Not a recipe but dried beef lung gets a lot of use in our house, is very popular with the dogs, and I think it would make a good biscuit substitute: https://www.amazon.com/K9-Connoisseur-Roasted-Rawhide-Aggressive/dp/B074HGDV7R/ref=sr_1_1_sspa?

Are you familiar with using "pyramid pans" to make dog treats (especially small training treats)? It's a fast way to make a lot of treats quickly, and there should be a ton of recipes on line.
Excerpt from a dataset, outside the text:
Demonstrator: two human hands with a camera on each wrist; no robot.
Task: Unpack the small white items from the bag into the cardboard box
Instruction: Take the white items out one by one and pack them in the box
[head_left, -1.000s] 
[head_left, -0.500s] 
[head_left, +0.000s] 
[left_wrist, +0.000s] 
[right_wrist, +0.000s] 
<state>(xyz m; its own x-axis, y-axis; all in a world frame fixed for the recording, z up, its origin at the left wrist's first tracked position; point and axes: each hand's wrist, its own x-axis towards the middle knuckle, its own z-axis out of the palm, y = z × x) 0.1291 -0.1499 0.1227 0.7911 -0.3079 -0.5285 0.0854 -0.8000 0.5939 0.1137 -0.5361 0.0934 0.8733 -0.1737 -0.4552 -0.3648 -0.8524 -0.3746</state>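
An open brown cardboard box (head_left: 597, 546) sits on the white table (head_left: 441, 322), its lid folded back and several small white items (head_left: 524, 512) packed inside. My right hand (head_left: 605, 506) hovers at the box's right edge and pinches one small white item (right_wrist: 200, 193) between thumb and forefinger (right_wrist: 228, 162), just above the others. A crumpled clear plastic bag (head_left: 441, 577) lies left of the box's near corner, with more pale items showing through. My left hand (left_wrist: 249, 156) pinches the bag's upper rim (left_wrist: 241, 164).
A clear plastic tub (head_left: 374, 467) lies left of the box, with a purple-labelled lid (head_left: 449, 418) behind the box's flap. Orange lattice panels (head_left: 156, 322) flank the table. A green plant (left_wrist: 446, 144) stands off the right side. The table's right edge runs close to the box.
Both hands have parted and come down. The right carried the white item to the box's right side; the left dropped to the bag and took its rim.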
I assume with a dog fighting cancer you are doing a low carb diet? Buying a dehydrator, or just dehydrating meat in a low oven might be one of your healthiest options...


----------



## Dockdiver (Nov 3, 2021)

Thank you for your suggestions! They usually will get carrots (until I realized how much sugar they have), apples and peppers all cut up and ready for their rewards when they come in. They run right to the refrigerator for them (wish I was as healthy!) Some times I try to give them something a little drier. Thank you..I did get some of the doggie molds which is why i was looking for something different that I haven't come across. 

Definitely, a low carb diet (which is one of the reasons why she gets minimal kibble and it was changed). I will look into dehydrating some foods. Thank you again


----------



## Christopher K. Sudduth (Nov 3, 2021)

How can I improve my dog's appetite with cancer?


----------



## Dockdiver (Nov 3, 2021)

Christopher K. Sudduth said:


> How can I improve my dog's appetite with cancer?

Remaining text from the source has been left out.